→ Data provided:
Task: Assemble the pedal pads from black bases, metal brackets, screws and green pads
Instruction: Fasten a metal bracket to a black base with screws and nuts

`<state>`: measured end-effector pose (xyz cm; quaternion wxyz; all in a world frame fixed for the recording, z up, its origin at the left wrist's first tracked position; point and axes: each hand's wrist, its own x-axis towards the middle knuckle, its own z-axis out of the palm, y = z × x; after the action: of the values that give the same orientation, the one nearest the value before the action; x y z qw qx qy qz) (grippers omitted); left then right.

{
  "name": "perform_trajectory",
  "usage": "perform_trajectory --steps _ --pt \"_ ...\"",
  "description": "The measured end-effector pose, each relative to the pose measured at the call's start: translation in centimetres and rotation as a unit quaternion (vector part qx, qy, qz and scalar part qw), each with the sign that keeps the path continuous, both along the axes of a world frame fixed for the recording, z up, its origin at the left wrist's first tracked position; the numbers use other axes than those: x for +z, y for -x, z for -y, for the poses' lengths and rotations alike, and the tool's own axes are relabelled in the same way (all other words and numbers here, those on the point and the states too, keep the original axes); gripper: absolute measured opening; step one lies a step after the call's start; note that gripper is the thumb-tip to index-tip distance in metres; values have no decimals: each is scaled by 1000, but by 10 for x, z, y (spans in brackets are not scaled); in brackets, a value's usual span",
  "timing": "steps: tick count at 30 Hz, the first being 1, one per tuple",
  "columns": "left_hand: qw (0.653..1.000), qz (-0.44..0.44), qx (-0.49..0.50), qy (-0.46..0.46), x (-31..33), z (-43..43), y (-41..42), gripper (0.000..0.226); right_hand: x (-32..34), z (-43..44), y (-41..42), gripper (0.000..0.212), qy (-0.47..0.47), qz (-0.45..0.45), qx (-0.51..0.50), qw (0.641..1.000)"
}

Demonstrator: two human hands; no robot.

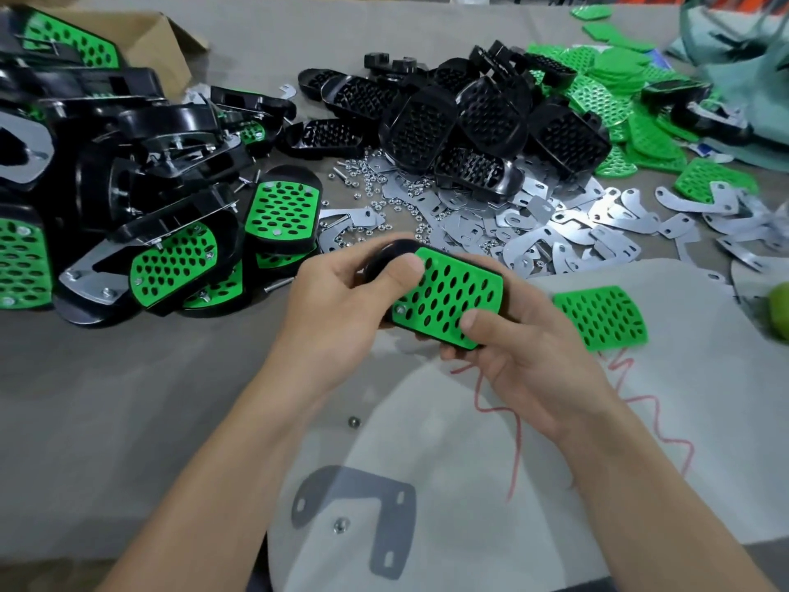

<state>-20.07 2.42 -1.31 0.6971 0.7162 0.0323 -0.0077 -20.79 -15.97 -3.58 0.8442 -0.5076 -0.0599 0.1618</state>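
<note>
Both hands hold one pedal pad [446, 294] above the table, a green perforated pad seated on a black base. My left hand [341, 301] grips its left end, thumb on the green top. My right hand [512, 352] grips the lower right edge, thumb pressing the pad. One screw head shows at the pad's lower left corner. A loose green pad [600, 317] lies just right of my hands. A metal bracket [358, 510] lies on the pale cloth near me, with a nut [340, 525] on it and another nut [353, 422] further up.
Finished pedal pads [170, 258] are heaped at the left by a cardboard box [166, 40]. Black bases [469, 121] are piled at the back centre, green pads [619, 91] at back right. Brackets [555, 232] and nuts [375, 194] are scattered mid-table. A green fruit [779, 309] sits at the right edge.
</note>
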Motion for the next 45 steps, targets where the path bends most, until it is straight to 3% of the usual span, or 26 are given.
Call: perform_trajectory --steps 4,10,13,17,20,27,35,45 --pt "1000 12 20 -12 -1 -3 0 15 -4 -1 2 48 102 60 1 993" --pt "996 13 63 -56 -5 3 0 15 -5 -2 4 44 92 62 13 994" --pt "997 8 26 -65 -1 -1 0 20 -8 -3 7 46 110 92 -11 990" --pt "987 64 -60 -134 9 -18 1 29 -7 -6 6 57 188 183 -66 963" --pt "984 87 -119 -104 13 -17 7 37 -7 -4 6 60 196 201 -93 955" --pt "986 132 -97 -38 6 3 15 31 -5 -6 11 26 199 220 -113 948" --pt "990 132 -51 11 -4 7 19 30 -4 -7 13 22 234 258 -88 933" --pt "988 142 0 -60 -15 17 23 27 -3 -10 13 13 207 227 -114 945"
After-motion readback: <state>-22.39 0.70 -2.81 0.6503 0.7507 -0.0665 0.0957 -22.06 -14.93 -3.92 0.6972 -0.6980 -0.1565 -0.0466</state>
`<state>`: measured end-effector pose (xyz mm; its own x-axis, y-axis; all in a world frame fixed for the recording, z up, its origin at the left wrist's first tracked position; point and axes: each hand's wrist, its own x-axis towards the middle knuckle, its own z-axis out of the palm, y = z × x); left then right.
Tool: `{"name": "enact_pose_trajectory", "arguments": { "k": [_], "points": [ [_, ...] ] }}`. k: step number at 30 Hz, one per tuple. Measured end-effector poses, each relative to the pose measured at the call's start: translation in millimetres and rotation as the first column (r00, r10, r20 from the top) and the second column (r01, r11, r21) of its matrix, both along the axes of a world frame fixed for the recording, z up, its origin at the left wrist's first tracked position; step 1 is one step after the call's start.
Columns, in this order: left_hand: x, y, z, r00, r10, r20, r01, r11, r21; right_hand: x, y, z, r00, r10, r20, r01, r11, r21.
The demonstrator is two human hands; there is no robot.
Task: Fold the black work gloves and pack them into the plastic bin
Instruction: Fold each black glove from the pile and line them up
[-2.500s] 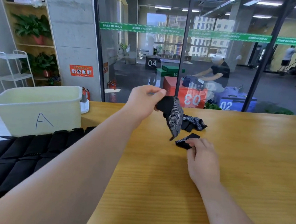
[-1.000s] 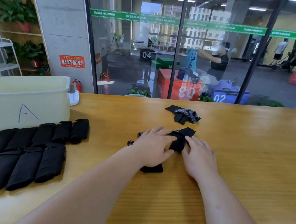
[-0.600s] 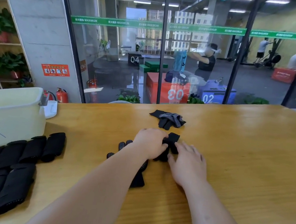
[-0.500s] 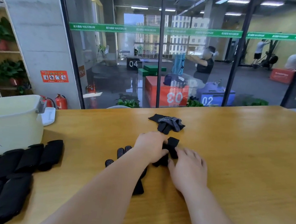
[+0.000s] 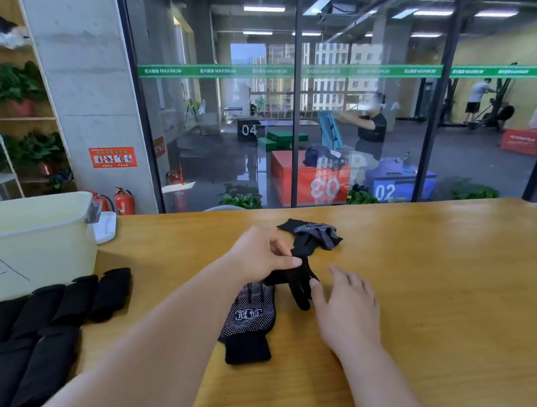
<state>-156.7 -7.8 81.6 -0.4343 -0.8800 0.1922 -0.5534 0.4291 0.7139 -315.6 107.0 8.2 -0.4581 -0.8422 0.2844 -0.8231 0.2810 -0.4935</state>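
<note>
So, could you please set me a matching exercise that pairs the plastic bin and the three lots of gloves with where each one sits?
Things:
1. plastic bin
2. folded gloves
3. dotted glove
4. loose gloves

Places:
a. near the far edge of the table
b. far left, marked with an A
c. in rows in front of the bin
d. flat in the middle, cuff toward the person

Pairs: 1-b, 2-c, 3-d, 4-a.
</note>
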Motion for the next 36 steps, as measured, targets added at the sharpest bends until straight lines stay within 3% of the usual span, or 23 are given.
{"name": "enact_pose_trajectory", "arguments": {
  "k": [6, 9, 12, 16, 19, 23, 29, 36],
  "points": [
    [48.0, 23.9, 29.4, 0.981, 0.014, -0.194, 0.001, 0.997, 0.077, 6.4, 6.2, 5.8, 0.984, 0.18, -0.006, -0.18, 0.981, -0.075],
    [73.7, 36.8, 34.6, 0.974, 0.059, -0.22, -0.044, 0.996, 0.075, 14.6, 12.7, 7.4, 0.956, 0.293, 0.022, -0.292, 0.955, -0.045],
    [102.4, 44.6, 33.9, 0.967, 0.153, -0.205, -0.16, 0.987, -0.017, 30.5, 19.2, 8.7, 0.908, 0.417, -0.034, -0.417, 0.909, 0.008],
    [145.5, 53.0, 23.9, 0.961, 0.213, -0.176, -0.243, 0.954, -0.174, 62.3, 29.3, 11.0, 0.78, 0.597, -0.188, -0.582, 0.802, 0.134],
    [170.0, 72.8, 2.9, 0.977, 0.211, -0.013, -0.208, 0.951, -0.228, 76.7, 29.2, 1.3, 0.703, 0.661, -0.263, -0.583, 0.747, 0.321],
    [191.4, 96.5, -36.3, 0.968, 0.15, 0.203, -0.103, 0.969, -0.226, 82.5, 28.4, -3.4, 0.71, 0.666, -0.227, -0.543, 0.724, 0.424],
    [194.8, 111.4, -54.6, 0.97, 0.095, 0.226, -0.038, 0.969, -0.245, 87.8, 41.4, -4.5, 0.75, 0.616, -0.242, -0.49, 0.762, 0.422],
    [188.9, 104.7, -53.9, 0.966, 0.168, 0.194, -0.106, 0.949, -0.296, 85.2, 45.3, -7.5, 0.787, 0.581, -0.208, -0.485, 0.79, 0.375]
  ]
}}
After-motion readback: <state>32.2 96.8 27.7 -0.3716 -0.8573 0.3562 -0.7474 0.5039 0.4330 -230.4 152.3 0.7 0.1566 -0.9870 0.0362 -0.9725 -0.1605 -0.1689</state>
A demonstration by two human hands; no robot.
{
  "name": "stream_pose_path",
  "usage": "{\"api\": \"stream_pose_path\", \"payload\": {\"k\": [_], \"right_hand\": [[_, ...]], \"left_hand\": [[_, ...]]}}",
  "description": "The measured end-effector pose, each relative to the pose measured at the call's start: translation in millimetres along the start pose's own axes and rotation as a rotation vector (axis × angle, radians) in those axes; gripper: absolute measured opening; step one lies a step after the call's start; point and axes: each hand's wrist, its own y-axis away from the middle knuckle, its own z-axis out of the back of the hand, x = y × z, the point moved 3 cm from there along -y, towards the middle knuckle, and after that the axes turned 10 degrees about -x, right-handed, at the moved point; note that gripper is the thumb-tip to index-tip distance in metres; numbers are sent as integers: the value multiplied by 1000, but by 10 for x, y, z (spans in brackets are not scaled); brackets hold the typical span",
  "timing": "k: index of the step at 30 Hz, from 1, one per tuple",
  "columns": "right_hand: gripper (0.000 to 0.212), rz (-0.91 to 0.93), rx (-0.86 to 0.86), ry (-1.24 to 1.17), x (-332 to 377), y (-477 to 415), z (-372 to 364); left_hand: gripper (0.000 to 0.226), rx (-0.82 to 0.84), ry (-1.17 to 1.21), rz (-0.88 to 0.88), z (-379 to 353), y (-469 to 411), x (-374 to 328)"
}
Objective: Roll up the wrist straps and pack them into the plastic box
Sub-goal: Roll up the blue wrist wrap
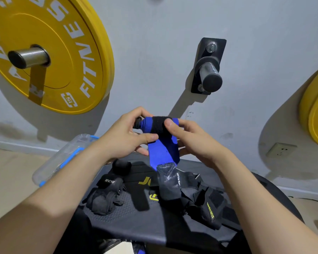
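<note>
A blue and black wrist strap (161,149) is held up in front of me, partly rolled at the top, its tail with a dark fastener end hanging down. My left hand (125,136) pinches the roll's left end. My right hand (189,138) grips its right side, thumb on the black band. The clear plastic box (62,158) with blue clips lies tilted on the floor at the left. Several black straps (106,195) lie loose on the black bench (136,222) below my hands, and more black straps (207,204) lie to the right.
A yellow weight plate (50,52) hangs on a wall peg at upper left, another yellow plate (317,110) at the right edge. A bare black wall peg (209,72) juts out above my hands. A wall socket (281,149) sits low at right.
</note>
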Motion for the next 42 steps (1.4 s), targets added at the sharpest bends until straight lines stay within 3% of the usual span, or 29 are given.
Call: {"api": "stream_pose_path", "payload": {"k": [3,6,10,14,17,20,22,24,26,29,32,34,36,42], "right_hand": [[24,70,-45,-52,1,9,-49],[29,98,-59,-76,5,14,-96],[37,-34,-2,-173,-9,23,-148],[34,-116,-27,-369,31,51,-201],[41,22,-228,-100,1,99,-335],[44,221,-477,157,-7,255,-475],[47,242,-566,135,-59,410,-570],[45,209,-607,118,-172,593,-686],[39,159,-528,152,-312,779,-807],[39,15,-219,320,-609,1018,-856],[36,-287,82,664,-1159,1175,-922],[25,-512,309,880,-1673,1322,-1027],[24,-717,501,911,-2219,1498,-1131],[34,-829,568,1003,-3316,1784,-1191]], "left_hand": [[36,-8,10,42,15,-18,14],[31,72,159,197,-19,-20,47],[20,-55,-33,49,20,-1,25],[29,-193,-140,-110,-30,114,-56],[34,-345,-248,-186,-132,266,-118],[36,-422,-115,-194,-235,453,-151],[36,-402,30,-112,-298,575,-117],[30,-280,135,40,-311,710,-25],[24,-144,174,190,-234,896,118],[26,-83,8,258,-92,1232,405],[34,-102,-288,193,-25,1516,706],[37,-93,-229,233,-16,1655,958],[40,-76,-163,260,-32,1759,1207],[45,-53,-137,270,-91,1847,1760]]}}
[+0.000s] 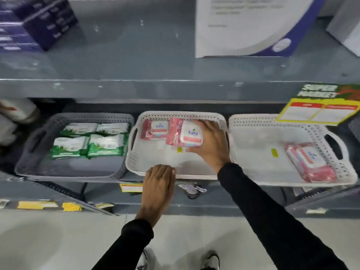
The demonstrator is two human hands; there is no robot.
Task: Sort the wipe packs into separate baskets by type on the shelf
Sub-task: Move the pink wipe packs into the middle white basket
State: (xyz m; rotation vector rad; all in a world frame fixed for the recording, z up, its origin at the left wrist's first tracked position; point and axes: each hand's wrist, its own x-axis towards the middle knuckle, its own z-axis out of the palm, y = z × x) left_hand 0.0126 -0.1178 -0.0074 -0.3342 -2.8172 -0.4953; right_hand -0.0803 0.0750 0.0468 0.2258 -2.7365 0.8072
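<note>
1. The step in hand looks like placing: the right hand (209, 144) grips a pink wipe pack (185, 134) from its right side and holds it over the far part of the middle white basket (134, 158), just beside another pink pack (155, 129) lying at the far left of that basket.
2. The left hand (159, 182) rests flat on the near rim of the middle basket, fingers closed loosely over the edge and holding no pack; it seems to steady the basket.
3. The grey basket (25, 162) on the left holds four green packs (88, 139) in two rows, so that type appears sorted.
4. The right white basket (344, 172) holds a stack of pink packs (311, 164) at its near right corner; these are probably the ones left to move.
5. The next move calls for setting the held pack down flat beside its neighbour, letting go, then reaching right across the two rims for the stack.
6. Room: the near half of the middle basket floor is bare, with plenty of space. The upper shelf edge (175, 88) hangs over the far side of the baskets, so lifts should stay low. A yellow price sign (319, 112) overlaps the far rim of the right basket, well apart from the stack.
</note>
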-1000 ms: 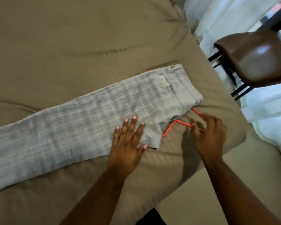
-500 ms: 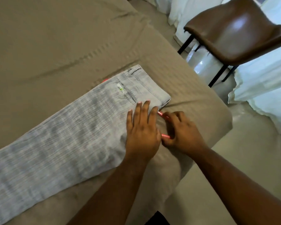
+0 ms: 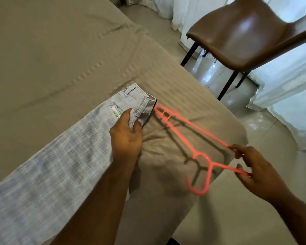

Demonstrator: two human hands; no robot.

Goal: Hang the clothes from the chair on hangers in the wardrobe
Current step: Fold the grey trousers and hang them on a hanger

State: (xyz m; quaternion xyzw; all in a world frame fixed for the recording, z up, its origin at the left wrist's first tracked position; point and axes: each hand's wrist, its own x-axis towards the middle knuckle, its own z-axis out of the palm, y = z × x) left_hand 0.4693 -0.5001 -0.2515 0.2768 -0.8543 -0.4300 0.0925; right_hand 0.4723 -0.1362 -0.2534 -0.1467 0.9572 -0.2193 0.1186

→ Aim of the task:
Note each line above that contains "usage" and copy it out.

→ Response below:
  "usage": "perform_trajectory --steps _ --pt \"_ ...\"",
  "usage": "{\"api\": \"stream_pose_path\", \"payload\": {\"k\": [_], \"right_hand\": [[_, ...]], \"left_hand\": [[_, ...]]}}",

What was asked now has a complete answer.